Parce que le texte avait été déposé dans les règles, il ne pouvait pas être simplement rejeté, tout incongru qu’il fut. À moins qu’un juge en décide autrement, Kamala Harris était légalement dans l’obligation de le formaliser et de l’étudier comme n’importe quelle autre initiative populaire.

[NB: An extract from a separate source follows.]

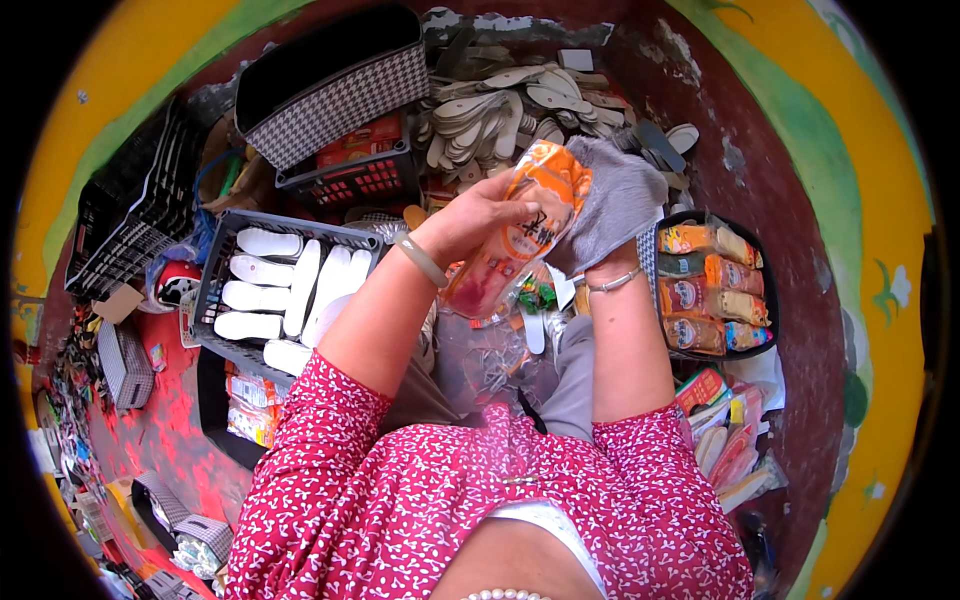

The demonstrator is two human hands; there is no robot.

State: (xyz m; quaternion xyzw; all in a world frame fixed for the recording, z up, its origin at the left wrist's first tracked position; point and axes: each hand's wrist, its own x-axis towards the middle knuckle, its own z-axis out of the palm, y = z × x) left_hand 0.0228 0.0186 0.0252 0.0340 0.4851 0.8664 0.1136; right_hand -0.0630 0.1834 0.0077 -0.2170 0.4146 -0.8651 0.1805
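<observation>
In front of my chest, my left hand (472,218) is closed around a long plastic package (522,240). It has an orange printed upper part and a clear lower end with something reddish inside, and is held tilted. My right hand (612,266) is mostly covered by a grey cloth (615,195), which is bunched over its fingers and lies against the right side of the package. Only the wrist and the base of that hand show, so its exact grip is hidden.
At left stands a dark crate (225,270) of white insoles (262,270). A houndstooth bin (650,250) at right holds several wrapped packages (690,295). Beyond my hands lie heaped insoles (480,125) and a larger houndstooth bin (340,100). Clear plastic scraps (490,365) lie between my legs.
</observation>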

Elle avait jusqu’au 25 juin (demain) pour le faire, ce qui aurait ensuite permis à l’auteur du texte d’aller chercher les 366000 signatures nécessaires pour qu’il soit soumis à référendum.

Un juge a donc été amené à étudier la proposition de loi. Et il a estimé que tout préparatif ou toute publication officielle en vue d’un examen du texte serait «inapproprié, un gaspillage des ressources publiques, cela diviserait inutilement l’opinion publique, et tendrait à induire en erreur le corps électoral», a précisé Raymond M. Cadei, juge de Sacramento. Pour lui, le texte est «manifestement anticonstitutionnel».

Kamala Harris s’est réjouie de cette décision. «Cette proposition de loi est un geste de sectarisme, qui vise à promouvoir la violence, est manifestement anticonstitutionnel et n’a pas sa place dans une société civile, a-t-elle déclaré à BuzzFeed. Mon bureau continuera à se battre pour les droits de tou.te.s les Californien.ne.s à vivre libres de toute haine ou intolérance.»